- **WHAT IS EXPECTED**
If a line in the listing below includes the string "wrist", pull it out.
[LISTED RECORDS Boundary: Start]
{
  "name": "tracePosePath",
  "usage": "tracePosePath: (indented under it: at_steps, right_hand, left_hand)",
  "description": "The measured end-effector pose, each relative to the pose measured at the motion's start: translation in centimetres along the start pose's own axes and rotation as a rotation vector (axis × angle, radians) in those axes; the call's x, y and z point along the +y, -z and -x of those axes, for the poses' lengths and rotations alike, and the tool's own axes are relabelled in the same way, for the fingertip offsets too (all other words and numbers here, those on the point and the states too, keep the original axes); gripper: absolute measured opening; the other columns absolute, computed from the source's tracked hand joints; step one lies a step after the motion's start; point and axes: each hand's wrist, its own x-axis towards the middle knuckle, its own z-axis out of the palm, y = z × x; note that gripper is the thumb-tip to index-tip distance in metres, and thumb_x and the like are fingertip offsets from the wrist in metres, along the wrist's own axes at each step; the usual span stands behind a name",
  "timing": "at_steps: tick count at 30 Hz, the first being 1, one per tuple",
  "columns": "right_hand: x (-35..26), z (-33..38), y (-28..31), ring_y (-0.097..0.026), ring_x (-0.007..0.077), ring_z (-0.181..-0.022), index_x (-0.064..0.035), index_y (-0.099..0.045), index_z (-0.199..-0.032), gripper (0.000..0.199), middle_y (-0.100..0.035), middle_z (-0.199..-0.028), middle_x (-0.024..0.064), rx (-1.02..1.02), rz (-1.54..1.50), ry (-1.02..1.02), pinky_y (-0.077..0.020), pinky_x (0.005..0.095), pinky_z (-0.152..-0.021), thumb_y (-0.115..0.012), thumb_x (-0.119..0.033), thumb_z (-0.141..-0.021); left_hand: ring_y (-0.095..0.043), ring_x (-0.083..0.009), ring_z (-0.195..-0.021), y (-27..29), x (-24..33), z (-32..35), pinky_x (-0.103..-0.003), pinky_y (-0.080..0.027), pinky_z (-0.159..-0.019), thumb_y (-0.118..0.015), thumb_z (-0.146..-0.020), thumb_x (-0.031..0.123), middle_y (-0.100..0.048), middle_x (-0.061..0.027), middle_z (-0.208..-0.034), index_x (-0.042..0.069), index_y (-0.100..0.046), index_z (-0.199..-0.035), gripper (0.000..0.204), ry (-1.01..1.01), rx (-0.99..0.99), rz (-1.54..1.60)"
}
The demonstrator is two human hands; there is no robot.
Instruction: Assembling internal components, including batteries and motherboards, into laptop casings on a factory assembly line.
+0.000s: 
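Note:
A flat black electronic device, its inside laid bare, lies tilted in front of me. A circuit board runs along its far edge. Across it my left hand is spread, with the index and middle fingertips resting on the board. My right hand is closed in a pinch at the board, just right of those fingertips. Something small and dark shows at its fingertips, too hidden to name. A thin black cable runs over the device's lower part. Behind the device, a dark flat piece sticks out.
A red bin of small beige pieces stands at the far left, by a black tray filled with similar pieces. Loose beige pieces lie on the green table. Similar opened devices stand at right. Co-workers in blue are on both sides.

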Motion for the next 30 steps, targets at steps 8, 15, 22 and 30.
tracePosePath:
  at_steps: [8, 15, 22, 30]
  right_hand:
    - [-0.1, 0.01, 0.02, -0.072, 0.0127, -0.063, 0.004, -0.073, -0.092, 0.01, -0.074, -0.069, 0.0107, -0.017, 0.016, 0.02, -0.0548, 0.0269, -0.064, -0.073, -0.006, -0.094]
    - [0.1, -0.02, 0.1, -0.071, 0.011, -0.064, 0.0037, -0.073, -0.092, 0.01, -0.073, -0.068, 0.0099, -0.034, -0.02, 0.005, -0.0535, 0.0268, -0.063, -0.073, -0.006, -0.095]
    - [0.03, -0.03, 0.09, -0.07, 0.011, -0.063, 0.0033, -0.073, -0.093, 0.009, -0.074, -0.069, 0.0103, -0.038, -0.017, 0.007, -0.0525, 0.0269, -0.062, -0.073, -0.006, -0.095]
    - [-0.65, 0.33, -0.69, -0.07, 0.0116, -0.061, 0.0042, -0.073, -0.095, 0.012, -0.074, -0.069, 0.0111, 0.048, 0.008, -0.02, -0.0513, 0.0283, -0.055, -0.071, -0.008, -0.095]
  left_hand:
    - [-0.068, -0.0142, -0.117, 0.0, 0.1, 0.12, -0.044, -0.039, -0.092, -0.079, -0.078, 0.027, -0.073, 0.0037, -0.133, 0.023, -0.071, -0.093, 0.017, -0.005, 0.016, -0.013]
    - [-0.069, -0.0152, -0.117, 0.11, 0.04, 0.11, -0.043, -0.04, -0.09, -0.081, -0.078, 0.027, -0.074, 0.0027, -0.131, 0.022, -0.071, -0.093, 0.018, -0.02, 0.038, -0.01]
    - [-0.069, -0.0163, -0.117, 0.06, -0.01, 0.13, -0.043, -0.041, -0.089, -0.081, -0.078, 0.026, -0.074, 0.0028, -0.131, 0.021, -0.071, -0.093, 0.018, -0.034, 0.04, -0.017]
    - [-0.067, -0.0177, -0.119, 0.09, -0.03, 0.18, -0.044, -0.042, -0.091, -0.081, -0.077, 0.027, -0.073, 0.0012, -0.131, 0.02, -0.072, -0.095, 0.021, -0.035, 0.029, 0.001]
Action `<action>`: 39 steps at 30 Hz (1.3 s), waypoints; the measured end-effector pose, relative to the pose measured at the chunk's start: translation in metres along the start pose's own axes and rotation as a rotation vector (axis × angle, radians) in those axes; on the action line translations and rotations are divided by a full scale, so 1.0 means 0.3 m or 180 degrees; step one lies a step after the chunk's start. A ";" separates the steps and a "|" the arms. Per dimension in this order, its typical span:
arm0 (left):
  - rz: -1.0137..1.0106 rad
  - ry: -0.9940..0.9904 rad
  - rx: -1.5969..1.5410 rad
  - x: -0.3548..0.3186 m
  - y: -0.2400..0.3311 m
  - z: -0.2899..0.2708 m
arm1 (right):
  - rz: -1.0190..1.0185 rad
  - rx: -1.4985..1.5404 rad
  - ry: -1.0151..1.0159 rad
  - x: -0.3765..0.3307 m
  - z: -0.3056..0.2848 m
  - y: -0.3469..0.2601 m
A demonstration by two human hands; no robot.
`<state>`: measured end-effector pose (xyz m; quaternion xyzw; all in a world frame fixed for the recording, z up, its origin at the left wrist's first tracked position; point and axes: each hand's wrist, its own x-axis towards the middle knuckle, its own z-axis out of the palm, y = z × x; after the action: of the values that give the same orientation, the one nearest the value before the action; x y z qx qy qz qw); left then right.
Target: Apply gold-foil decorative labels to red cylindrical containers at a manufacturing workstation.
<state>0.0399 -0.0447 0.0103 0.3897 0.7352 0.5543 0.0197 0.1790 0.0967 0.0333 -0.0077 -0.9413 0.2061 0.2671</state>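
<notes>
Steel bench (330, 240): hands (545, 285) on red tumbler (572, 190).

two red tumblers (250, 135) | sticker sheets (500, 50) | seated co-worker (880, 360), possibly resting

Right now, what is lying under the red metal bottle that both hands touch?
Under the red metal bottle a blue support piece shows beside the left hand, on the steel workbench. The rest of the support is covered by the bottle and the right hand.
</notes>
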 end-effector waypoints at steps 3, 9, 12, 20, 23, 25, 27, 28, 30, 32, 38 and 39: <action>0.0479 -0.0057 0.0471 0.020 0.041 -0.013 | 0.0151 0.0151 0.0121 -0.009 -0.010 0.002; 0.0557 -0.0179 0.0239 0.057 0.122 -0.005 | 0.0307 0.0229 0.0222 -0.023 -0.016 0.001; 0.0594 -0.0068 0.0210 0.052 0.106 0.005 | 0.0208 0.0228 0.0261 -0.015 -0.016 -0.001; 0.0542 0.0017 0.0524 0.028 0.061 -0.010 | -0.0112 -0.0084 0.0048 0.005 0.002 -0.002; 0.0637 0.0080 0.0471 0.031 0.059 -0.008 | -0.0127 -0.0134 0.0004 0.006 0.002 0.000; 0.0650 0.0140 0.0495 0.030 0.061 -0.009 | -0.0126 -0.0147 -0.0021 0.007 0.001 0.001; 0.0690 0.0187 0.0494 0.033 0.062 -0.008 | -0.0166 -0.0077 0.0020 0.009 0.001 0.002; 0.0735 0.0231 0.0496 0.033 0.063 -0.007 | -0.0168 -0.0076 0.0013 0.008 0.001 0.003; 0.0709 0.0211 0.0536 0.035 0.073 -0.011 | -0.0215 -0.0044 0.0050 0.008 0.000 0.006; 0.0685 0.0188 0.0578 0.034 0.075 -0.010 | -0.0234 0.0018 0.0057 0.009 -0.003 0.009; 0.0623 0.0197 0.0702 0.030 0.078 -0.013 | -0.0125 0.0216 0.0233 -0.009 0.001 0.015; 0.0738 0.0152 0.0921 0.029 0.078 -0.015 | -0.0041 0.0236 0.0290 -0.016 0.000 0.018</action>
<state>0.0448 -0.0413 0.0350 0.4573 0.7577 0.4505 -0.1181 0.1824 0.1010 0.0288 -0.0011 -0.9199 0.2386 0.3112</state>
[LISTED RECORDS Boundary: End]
- **OUTPUT**
  "description": "The measured end-effector pose, each relative to the pose measured at the motion's start: translation in centimetres along the start pose's own axes and rotation as a rotation vector (axis × angle, radians) in those axes; the call's x, y and z point along the +y, -z and -x of those axes, for the poses' lengths and rotations alike, and the tool's own axes are relabelled in the same way, for the fingertip offsets too (all other words and numbers here, those on the point and the states too, keep the original axes); gripper: absolute measured opening; the other columns absolute, computed from the source's tracked hand joints; step one lies a step after the motion's start; point and axes: each hand's wrist, its own x-axis towards the middle knuckle, its own z-axis out of the palm, y = z × x; note that gripper is the thumb-tip to index-tip distance in metres, and thumb_x and the like are fingertip offsets from the wrist in metres, along the wrist's own axes at each step; the usual span stands behind a name",
`<state>`: measured end-effector pose (xyz m; quaternion xyzw; all in a world frame fixed for the recording, z up, its origin at the left wrist's first tracked position; point and axes: each hand's wrist, its own x-axis towards the middle knuckle, its own z-axis out of the palm, y = z × x; after the action: of the values that give the same orientation, the one nearest the value before the action; x y z qx qy qz qw); left then right.

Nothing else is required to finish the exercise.